_HOW TO COMPLETE THIS TASK:_ Filter the listing below down to the lines containing the word "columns".

[[ DATA BLOCK open ]]

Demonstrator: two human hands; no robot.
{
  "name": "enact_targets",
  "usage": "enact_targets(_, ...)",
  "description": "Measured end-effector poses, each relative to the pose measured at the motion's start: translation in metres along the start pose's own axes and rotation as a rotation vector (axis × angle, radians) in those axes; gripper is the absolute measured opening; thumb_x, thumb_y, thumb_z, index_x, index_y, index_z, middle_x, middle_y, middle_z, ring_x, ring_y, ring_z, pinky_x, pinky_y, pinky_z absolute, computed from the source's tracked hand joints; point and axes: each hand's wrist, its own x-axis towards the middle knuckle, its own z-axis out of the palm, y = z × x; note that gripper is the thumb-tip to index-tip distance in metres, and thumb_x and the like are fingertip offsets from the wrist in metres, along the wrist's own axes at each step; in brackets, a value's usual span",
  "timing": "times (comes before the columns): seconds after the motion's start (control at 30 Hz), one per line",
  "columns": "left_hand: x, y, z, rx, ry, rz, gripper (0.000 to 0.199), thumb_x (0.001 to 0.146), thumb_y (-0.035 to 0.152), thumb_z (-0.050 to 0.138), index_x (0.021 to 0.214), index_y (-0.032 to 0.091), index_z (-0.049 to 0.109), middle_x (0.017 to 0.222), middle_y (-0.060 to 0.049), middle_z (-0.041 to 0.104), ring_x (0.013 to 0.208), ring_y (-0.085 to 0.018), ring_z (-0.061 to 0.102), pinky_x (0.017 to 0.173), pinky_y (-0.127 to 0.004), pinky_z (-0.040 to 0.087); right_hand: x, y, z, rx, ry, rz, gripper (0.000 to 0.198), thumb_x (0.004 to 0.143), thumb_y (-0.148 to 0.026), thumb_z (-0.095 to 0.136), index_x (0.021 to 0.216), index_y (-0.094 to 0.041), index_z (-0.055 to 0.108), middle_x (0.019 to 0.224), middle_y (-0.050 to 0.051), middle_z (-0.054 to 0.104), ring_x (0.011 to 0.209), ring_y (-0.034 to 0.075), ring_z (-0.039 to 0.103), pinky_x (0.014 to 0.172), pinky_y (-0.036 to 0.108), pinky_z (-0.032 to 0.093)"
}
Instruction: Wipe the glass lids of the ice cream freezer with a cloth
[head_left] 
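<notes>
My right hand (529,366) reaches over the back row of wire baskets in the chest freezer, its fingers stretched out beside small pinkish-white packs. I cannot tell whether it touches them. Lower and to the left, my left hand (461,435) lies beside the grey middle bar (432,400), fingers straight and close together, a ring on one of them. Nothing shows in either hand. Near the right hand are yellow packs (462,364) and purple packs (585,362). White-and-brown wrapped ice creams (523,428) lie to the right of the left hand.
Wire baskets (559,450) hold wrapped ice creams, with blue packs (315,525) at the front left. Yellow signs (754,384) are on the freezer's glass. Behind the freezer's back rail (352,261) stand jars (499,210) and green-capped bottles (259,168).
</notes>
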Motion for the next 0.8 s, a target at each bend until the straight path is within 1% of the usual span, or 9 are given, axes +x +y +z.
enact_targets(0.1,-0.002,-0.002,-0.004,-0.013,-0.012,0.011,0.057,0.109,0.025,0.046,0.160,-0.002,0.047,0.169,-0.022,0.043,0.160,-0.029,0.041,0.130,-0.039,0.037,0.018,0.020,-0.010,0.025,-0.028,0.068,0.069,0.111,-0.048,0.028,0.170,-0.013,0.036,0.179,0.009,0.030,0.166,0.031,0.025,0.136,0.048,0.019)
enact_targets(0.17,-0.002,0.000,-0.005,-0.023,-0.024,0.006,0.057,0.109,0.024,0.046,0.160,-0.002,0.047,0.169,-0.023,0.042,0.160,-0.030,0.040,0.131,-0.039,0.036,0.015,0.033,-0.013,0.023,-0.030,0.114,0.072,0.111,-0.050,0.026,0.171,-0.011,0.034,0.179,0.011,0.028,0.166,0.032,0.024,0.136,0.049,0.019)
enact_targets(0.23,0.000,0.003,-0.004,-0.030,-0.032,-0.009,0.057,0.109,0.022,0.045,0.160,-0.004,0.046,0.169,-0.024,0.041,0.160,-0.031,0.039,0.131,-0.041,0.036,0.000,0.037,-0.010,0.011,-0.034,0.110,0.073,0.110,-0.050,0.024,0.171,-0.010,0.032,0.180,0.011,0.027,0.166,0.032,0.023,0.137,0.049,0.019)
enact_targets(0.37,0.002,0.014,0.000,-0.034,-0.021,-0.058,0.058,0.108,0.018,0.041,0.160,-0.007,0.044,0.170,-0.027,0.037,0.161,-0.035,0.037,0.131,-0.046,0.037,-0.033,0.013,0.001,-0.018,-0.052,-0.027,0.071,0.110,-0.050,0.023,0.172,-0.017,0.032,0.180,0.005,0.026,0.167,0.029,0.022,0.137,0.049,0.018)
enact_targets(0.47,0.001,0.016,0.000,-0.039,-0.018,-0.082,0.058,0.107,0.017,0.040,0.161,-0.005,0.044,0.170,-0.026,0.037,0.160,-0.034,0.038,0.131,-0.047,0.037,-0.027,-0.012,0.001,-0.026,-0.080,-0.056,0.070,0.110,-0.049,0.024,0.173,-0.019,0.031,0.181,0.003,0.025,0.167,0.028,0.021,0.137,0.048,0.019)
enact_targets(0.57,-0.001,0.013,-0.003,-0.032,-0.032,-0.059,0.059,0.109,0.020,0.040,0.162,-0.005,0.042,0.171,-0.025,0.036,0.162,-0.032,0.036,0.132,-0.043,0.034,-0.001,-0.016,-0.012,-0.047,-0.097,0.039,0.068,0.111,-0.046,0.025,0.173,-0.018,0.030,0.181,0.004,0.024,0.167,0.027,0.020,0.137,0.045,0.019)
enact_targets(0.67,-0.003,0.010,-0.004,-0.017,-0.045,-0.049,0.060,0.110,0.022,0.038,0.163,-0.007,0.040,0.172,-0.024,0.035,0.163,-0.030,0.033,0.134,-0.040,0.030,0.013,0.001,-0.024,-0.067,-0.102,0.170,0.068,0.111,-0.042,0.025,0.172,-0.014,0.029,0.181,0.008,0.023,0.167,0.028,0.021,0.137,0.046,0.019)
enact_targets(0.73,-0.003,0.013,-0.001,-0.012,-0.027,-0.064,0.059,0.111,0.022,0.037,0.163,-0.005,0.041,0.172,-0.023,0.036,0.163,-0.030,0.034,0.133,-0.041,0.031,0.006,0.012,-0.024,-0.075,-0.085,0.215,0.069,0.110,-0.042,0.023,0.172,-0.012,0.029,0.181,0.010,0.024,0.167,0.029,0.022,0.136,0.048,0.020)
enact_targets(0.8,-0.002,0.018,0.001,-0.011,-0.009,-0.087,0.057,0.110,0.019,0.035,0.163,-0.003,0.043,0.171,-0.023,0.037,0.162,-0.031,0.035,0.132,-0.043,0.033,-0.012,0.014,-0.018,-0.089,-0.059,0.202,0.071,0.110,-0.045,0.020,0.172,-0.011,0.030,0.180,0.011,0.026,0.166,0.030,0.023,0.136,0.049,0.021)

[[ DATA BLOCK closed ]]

_ANSWER BOX:_
  "timing": "times (comes before the columns): seconds after the motion's start (control at 30 Hz), one per line",
  "columns": "left_hand: x, y, z, rx, ry, rz, gripper (0.000 to 0.199), thumb_x (0.001 to 0.146), thumb_y (-0.035 to 0.152), thumb_z (-0.050 to 0.138), index_x (0.021 to 0.214), index_y (-0.032 to 0.091), index_z (-0.049 to 0.109), middle_x (0.017 to 0.222), middle_y (-0.060 to 0.049), middle_z (-0.041 to 0.104), ring_x (0.013 to 0.208), ring_y (-0.085 to 0.018), ring_z (-0.061 to 0.102), pinky_x (0.017 to 0.173), pinky_y (-0.127 to 0.004), pinky_z (-0.040 to 0.087); right_hand: x, y, z, rx, ry, rz, gripper (0.000 to 0.198), thumb_x (0.004 to 0.143), thumb_y (-0.148 to 0.026), thumb_z (-0.095 to 0.136), index_x (0.021 to 0.216), index_y (-0.094 to 0.041), index_z (-0.055 to 0.108), middle_x (0.019 to 0.224), middle_y (-0.050 to 0.051), middle_z (-0.054 to 0.104), ring_x (0.011 to 0.209), ring_y (-0.034 to 0.075), ring_z (-0.039 to 0.103), pinky_x (0.014 to 0.172), pinky_y (-0.036 to 0.108), pinky_z (-0.032 to 0.093)"

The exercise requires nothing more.